Deputy PM for Economy Ivan Mikloš, the economic guru of the right-wing government Slovak Democratic and Christian Union (SDKÚ) party, at the same meeting called the existing system "expensive, ineffective and non-transparent", and added that "we need to lower the payment burden."
Other self-proclaimed right-wing parties, including the governmental Christian Democrats (KDH) and the non-parliamentary New Citizen's Alliance (Ano) of media magnate Pavol Rusko, are also pushing for a lowering of payment burdens on employers, as well as a reworking of the tax and labour codes.
The Christian Democrats (KDH) ruling coalition party have proposed a 14 per cent flat personal income tax rate and a reduction in social benefits, mainly through shortening the period that unemployed people are eligible for state pay-outs.
"Everyone who receives state benefits should be actively involved through his or her talents," said KDH member of parliament Július Brocka, criticising what he called the passive nature of Slovakia's unemployment system.

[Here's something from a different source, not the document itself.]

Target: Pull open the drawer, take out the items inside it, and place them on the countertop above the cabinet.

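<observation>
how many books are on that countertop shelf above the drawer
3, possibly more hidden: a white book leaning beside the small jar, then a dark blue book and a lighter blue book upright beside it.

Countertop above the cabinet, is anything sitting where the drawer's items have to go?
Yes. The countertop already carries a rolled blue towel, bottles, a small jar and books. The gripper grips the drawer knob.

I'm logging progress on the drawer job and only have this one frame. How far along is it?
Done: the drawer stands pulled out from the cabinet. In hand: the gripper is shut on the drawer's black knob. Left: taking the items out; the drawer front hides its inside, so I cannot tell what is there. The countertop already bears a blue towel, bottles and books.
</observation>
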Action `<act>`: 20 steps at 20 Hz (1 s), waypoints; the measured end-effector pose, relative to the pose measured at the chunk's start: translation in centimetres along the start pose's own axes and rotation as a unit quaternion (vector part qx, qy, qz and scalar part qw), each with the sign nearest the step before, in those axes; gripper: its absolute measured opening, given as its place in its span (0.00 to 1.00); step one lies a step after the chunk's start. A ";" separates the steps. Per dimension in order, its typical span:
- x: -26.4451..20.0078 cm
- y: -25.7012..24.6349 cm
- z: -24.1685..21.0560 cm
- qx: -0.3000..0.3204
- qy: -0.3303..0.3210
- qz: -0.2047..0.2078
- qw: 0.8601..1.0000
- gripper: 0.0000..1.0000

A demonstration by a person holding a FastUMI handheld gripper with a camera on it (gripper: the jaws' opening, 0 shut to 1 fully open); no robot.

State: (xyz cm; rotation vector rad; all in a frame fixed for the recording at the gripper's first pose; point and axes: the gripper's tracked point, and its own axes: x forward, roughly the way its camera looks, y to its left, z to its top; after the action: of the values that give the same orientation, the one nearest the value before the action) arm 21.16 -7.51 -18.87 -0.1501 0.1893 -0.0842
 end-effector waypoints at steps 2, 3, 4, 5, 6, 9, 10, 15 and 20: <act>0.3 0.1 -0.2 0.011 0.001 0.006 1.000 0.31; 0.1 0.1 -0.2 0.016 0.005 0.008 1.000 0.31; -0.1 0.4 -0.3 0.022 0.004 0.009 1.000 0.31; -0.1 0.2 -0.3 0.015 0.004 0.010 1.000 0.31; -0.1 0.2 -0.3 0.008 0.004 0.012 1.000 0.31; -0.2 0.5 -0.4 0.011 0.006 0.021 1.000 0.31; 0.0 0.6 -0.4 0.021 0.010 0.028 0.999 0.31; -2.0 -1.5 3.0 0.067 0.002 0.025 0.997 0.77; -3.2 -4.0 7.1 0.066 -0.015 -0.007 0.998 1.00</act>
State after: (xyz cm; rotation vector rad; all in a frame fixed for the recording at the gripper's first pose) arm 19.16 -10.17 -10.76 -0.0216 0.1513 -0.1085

"People understand the period of collecting [unemployment] benefits as a chance to rest," he added.
Ano is also promoting a simplification of the tax code and lowering personal income taxes to 15 to 19 per cent from as much as 38 per cent at present, possibly later enacting a flat tax.

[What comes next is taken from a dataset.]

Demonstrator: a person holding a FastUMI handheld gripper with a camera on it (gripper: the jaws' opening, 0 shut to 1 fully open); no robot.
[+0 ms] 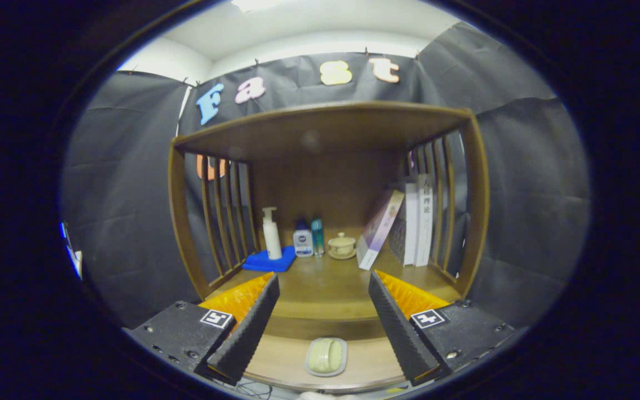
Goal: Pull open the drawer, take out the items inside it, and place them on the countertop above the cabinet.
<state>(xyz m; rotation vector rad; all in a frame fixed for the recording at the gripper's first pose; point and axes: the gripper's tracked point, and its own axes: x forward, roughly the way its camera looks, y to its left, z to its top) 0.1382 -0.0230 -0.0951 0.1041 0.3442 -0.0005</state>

The Hayek report notes that the party is alone in expressing a quantitative fiscal goal - reducing state budget expenditures by a third over the next four to six years.

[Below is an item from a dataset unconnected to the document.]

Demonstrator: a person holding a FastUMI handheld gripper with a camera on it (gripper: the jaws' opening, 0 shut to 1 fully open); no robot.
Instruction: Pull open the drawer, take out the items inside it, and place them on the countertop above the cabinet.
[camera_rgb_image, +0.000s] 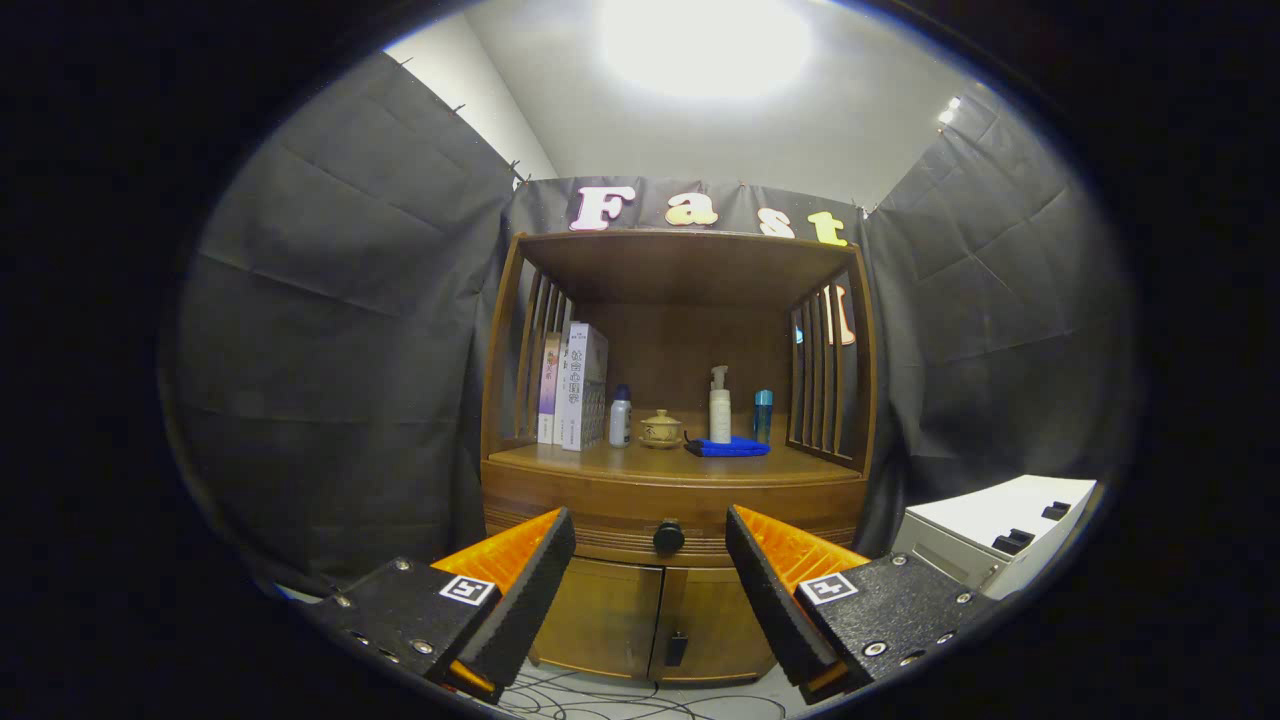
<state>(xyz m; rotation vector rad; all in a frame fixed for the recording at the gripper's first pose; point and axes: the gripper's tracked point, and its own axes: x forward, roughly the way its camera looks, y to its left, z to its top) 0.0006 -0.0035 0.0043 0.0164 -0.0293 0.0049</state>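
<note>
Claw (650, 560) spread wide and empty, lined up on the drawer knob (668, 537) just ahead between its fingers; the drawer (600, 505) sits closed beneath the tabletop (800, 466), contents hidden.

The wooden cabinet (672, 490) is a warm mid-brown, and its drawer knob (668, 537) is black. On the countertop (690, 463), the books (575, 386) have white and pale purple spines. Beside them stands a white bottle (620, 417) with a dark blue cap, then a tan lidded teacup (660, 429), a white pump bottle (719, 404), a bright blue folded cloth (728, 447) and a light blue bottle (763, 415). The gripper (650, 555) carries black-and-white square markers.
</note>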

The 2002 state budget is now expected to overshoot its Sk37 billion goal by more than Sk10 billion, bringing the deficit from a targeted 3.5 per cent to 4.5 per cent of GDP. Slovakia has received warnings about sloppy fiscal discipline from international financial monitors.
In tandem with its proposed fiscal and tax cuts, Ano wants to increase the 'flexibility' of Slovakia's labour force by rewriting the Labour Code, which now limits overtime, and proposes to allow contract jobs based on specific tasks or short-term periods.
"Cheap labour is only a relative advantage [in attracting foreign investment]," said Ano vice-chair Robert Nemcsics, former head of office at the Finance Ministry under the last Mečiar government, pointing out that with EU integration, Slovakia's relatively low wages would gradually rise, eliminating what has been a major draw for foreign firms.
The right-leaning governmental Hungarian Coalition (SMK), widely seen as Slovakia's most stable political party, also recognises the need to open up the labour market, but would like to combine that with further privatisation of state assets, fiscal discipline and a reduction of government involvement in the economy in order to attract investors.
"Slovakia needs foreign capital," said László Gyurovszky, number four on the party's election roster, adding: "The SMK supports the reduction of the role of the state and the development of private capital."
While the SMK is generally viewed as rightist, the Hayek report discounts the party's image, noting that its proposals to offer state support for entrepreneurs, to protect domestic producers and to lend state money point to limitations of free market mechanisms.
The left-wing opposition HZDS party vows it will reduce unemployment to 15 per cent, largely through what former deputy PM and former Finance Minister Sergej Kozlík calls "a reorientation from final consumption, which is not sustainable, to production factors."
Other leftist parties, including the SDĽ, the splinter Social Democratic Alternative (SDA) and the unreformed Communist Party (KSS), are advocating even greater state involvement throughout the economy.
The SDĽ, which has gone through a spectacular implosion since garnering a near 15 per cent share of seats in the last parliamentary elections, is even advocating the founding of new state firms, a step the Hayek report called, "a return to the 1950s".
However, none of the three are being given more than an outside chance of receiving the five per cent voter support necessary for representation in parliament.